Information
- Type: Leadership development; Gifted education;
- Established: 1994
- Affiliation: Vancouver School Board

= Multi-Age Cluster Class =

Gifted education program

The Multi-Age Cluster Class or Middle Age Cluster Class (abbreviated MACC) is Vancouver's gifted education program. MACC targets highly gifted students with genius intelligence quotient (IQ) scores (150+), and is a gateway to the University Transition Program for attending the University of British Columbia at age 14–16. The program limits intake to 40-80 students.

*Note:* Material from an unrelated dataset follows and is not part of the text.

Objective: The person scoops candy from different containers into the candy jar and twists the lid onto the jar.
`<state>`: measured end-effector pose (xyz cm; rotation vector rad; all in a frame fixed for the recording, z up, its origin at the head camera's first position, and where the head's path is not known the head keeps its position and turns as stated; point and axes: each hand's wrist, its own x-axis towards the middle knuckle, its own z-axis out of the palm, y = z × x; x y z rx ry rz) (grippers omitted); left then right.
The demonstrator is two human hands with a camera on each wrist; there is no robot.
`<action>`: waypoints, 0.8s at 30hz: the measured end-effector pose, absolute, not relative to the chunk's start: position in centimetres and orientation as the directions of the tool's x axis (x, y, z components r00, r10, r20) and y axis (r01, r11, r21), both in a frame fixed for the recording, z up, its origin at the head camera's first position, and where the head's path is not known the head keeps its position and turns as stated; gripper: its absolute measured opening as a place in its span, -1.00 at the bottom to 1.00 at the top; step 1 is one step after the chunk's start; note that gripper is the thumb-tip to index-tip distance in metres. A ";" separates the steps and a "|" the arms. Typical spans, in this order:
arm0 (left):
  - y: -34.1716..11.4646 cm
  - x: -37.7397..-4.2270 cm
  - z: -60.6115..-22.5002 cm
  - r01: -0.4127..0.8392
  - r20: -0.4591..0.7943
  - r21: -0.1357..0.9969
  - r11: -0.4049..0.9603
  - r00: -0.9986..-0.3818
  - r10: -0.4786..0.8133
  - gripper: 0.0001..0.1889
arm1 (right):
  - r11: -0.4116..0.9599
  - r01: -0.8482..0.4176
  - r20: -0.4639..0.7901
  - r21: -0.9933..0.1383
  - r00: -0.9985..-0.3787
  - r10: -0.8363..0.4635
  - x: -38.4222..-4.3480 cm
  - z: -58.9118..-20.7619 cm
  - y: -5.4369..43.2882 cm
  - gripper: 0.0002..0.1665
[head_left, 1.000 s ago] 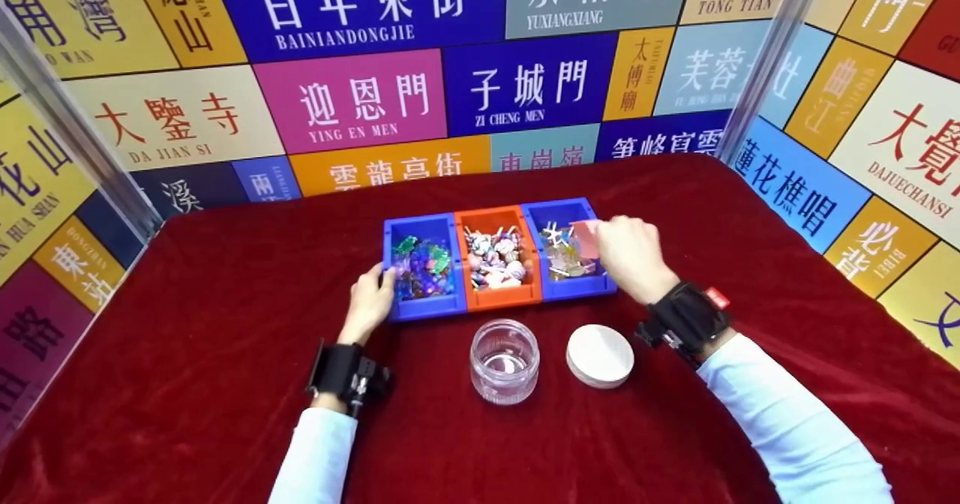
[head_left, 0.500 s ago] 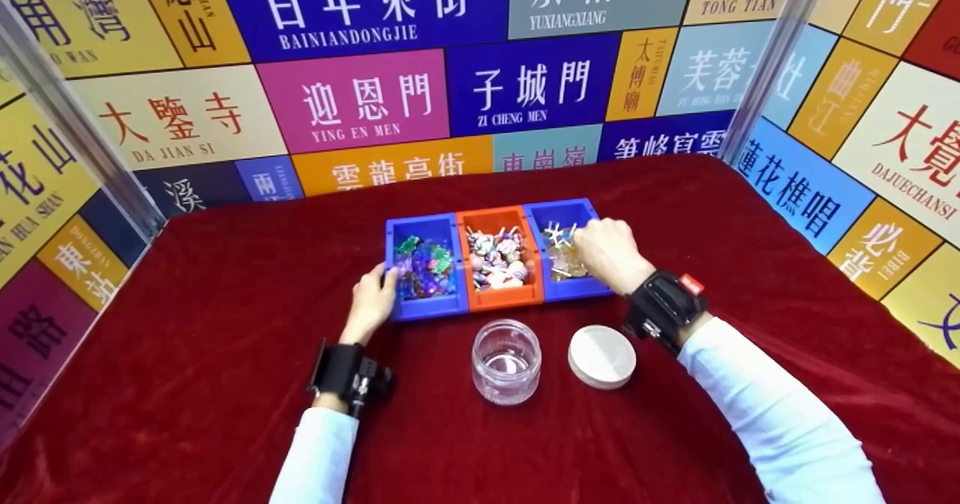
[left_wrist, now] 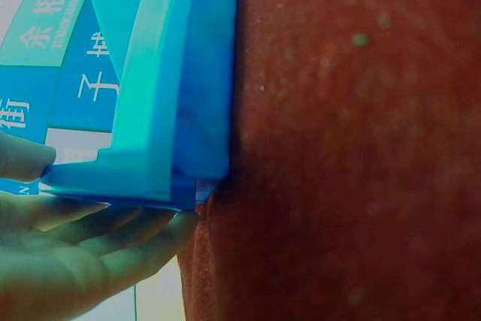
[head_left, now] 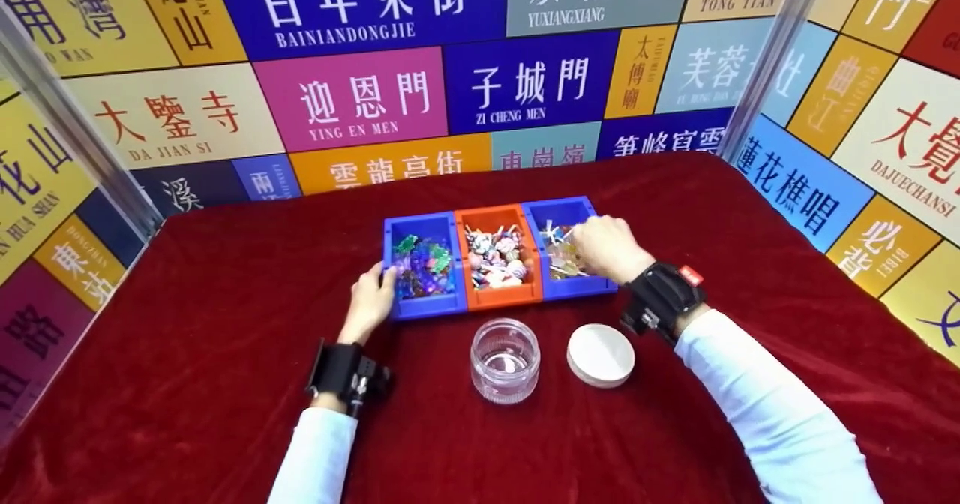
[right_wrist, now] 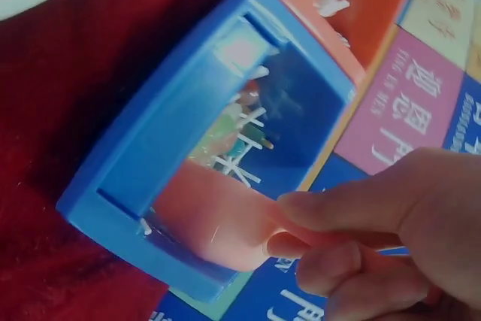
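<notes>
My right hand [head_left: 609, 249] pinches the handle of a pink scoop [right_wrist: 225, 216] and holds it down in the right-hand blue bin [right_wrist: 173, 110]. Inside that bin lie lollipops [right_wrist: 239, 144] with white sticks; the scoop's bowl is among them at one end. In the head view the hand hides the scoop. My left hand [head_left: 371, 300] grips the outer side of the left blue bin [head_left: 429, 309], with its thumb over the rim and its fingers beneath in the left wrist view. Shiny, colourful small pieces [head_left: 424, 268] fill part of this bin.
Between the blue bins, joined to both, is an orange bin [head_left: 504, 297] of lollipops. In front stand an open clear jar [head_left: 505, 361] and, to its right, a white lid [head_left: 601, 355] lying flat. A red cloth [head_left: 225, 339] covers the table; printed panels [head_left: 352, 99] rise behind.
My right hand has moved left and the pink scoop has gone down into the right blue bin, out of the head view's sight. The left hand keeps its grip.
</notes>
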<state>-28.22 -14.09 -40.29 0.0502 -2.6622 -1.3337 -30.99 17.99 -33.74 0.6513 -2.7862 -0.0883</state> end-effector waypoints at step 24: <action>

MACC targets students in Grades 5 to 7 (Grades 6 to 8 in Coquitlam and Grades 5 to 7 in Surrey). It has extended to several schools located in the Greater Vancouver Regional District, namely Burnaby, Surrey, Coquitlam, Port Coquitlam, and Port Moody. MACC opened its doors in 1994. Surrey began offering the MACC program in 2003. Many graduates have gone on to national and international success.

== Process ==
The selection process for MACC involves several steps, where a child's suitability in the program is evaluated. A Grade 4-7 student is referred by their home school, teacher, gifted case manager, or parent for consideration for admission. Students are given a cognitive test. After that, students who are seen as potential gifted candidates are invited to spend one or two days in the classroom at the school they would attend.

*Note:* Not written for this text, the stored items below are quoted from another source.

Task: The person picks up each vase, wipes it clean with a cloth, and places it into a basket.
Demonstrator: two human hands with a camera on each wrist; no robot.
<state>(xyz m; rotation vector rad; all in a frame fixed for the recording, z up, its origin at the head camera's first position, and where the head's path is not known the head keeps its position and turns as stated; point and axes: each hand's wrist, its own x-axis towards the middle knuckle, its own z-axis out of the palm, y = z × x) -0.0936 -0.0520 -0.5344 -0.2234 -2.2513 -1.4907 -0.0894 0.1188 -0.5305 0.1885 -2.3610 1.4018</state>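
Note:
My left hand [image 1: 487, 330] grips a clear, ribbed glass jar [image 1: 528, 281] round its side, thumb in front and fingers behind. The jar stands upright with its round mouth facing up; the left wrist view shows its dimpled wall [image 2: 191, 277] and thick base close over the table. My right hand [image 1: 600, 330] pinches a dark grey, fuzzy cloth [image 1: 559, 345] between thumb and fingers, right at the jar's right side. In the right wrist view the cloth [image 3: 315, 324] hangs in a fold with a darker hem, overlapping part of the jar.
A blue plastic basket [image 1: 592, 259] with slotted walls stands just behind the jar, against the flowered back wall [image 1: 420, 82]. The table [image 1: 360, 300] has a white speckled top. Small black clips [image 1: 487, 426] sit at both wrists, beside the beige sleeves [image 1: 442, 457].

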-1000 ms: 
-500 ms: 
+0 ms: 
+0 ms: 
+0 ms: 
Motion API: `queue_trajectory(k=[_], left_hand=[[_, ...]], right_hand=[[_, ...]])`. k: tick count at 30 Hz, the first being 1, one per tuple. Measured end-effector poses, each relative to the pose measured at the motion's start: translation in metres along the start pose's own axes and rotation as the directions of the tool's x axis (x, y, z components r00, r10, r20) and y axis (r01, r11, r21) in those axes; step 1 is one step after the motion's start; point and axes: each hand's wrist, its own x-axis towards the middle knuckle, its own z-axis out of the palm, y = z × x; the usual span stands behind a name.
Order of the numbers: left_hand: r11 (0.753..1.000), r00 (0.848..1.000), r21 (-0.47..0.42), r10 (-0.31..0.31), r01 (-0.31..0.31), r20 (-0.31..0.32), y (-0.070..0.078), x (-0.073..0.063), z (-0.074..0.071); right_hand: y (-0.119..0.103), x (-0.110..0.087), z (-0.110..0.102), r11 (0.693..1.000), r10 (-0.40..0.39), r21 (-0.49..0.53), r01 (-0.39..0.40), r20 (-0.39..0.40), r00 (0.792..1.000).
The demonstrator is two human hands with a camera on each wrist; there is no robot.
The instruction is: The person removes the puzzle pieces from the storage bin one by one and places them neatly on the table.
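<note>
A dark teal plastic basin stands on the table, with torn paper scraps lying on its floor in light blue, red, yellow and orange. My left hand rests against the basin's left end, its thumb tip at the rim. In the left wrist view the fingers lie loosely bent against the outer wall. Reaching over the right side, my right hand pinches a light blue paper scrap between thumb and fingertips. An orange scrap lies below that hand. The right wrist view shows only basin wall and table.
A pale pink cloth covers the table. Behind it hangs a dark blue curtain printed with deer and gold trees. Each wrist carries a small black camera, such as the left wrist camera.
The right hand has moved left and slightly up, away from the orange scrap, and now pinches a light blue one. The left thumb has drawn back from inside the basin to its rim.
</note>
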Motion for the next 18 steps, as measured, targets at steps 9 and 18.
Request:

==Vancouver Multi-Age Cluster Class==
Currently, there are 3 schools hosting the MACC program in Vancouver. They are all administered by the Vancouver School Board.
- Tecumseh Elementary School
- Sir William Osler Elementary School
- Additionally, Kerrisdale Elementary School hosts the only French Immersion program. It was previously at General Gordon Elementary School, but was relocated due to seismic upgrades.

There were previous incarnations of MACC at Lord Nelson Elementary School, Queen Mary Elementary School, and David Livingstone Elementary School, but the program has shrunk slightly and relocated to its current base schools over the years due to a combination of VSB funding cuts, seismic upgrades, and perceived population shifts. A high school MACC program previously existed at Kitsilano Secondary School, though in the concept has evolved into the 'Mini-School', of which most MACC graduates attend.

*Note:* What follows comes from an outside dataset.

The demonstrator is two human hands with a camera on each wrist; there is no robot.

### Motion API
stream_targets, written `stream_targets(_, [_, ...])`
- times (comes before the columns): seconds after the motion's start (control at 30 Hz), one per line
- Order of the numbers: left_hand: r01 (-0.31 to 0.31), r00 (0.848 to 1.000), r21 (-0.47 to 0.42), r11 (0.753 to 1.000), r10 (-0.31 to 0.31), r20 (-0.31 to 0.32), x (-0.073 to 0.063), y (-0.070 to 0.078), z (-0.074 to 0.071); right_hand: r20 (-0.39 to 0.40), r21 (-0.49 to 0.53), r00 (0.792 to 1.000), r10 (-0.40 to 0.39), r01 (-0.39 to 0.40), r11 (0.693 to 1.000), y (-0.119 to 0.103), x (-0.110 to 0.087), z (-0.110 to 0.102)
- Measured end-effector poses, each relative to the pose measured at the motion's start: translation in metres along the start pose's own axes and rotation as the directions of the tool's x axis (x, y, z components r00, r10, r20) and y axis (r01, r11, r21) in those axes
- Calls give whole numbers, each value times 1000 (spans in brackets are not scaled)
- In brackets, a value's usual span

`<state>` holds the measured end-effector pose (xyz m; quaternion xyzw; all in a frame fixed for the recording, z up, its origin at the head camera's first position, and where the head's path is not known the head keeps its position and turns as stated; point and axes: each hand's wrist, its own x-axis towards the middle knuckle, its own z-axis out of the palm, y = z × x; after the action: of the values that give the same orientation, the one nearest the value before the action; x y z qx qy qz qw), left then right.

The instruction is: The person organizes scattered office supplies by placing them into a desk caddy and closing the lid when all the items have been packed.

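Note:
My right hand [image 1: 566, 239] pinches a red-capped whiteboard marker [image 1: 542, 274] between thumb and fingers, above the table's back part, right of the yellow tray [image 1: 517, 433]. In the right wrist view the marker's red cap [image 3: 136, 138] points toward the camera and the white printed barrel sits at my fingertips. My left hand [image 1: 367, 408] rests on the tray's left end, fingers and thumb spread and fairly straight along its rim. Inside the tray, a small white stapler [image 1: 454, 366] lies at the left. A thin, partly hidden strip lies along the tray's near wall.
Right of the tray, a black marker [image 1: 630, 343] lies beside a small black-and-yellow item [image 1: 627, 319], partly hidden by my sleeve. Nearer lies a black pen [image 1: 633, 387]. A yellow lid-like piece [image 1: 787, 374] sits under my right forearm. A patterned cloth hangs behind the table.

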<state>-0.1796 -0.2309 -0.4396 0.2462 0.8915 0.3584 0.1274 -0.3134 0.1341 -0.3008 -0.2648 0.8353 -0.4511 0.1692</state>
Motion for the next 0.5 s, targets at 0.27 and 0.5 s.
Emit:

== Surrey Multi-Age Cluster Class ==
Surrey has four MACC-equipped schools—Berkshire Park Elementary School, Hyland Elementary School, Erma Stephenson Elementary School, and Chantrell Creek Elementary School. The maximum number of students in each class is 20, with gender mix being relatively balanced.

Aspiring MACC students may apply in Grades 4, 5, or 6 to gain admission to the following grade. Applicants must be referred by their teachers and undergo a screening process.

Each Surrey MACC class features an Independent Math program, where students study mathematics with the aid of a textbook at their own pace - meaning there is typically no formal math instruction. Students learn via textbook until Grade 9, when some choose to pursue higher-level courses through SAIL.

Another unique aspect of the Surrey MACC programs are PIPs, or Personal Interest Projects. These long-term projects allow students to explore a topic of individual passion and share their learning through a presentation - typically a PowerPoint, although other forms of creative expression are highly encouraged. In the Chantrell MACC program, pupils present two PIPs each year: one during Term 2 and the other during Term 3. Each presentation usually includes Kahoot quizzes to solidify and reinforce the audience's new knowledge.

Surrey is currently in consideration of adding a high school program.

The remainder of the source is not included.